In February the American investigative journalist Seymour Hersh published a report on Substack, based on an anonymous source, claiming that the US blew up the pipelines. According to Hersh US Navy divers, operating under the cover of Nato exercises in the Baltic Sea and with the assistance of Norway, “planted the remotely triggered explosives that, three months later, destroyed three of the four Nord Stream pipelines”.
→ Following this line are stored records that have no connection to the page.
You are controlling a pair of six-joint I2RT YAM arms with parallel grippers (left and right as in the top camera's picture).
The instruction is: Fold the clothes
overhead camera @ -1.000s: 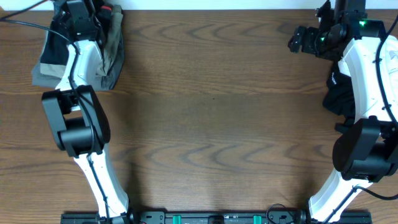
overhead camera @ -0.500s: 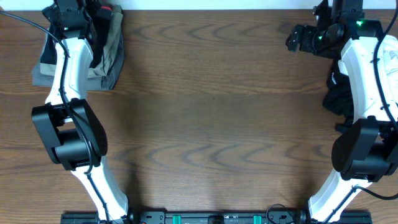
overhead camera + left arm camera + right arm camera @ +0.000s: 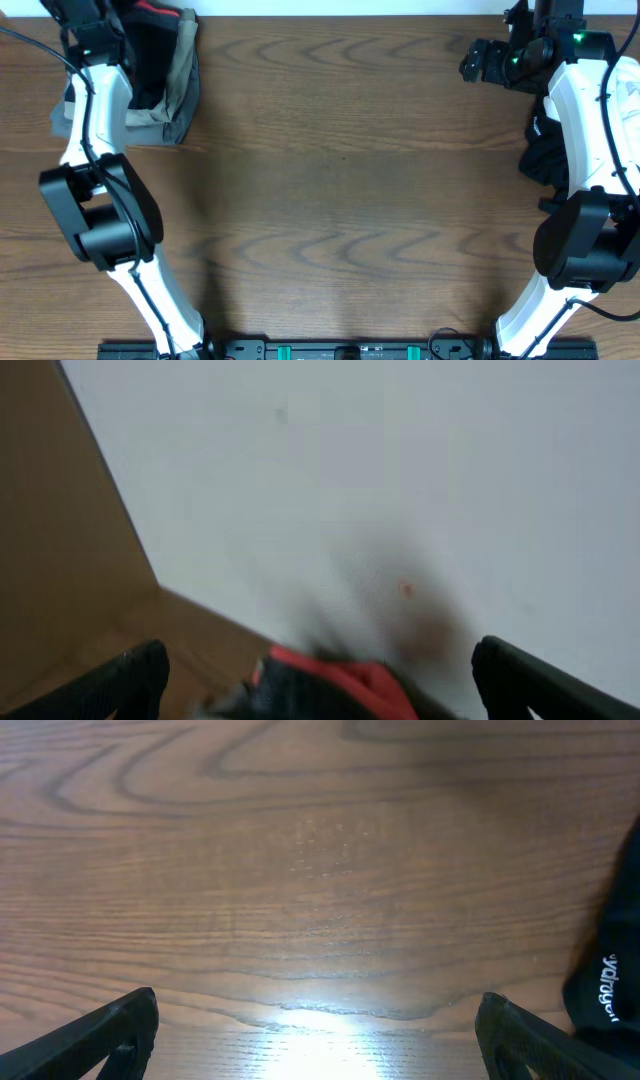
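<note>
Just ahead of the left end effector (image 3: 318, 663), the clothes (image 3: 350, 682)

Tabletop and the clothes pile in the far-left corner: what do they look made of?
Tabletop: brown wood or wood-grain laminate, I cannot tell which. It has swirling grain lines, and the soft glare in the right wrist view suggests a semi-gloss finish.
Pile: soft matte fabric, creased and draped in khaki and grey layers. On it lies a black piece with a red band. The weave is too small to tell.

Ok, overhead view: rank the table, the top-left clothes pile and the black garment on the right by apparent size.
1. Table.
2. Top-left clothes pile.
3. Black garment, though the right arm hides part of it.
</note>
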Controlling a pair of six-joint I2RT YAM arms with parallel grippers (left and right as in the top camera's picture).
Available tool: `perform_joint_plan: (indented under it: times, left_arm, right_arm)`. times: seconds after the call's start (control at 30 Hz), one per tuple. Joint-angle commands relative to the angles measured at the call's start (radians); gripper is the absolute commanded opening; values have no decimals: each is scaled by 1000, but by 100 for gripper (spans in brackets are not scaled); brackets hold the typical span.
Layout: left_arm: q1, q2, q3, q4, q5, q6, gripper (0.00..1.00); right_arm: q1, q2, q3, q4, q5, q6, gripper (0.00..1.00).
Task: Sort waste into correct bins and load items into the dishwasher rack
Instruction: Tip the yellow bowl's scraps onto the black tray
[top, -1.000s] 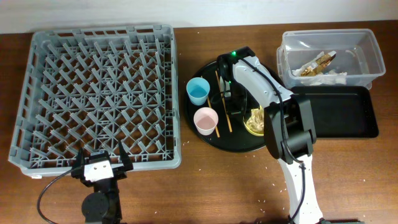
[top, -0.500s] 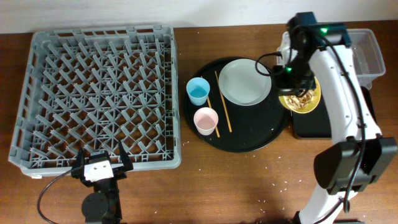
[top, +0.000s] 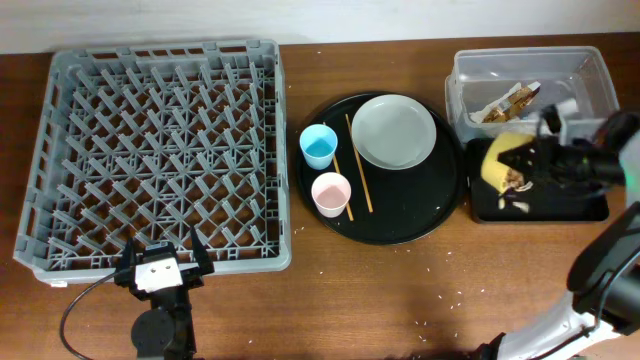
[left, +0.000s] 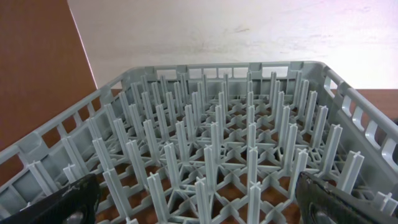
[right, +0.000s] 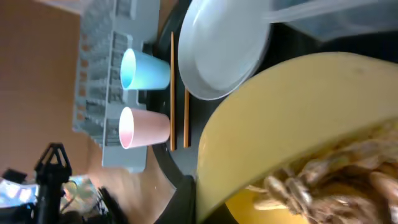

Hersh claimed that Joe Biden, the US president, worried that the continued existence of Nord Stream would allow Russia permanent leverage over Europe, authorised an operation to blow up the pipelines. Antony Blinken, the secretary of state, said at the time of the explosions that they removed Europe’s “dependence on Russian energy and thus [took] away from Vladimir Putin the weaponisation of energy as a means of advancing his imperial designs”. Norway, one of Europe’s most significant producers of oil and gas, co-operated in order to sell more energy to the EU, Hersh wrote.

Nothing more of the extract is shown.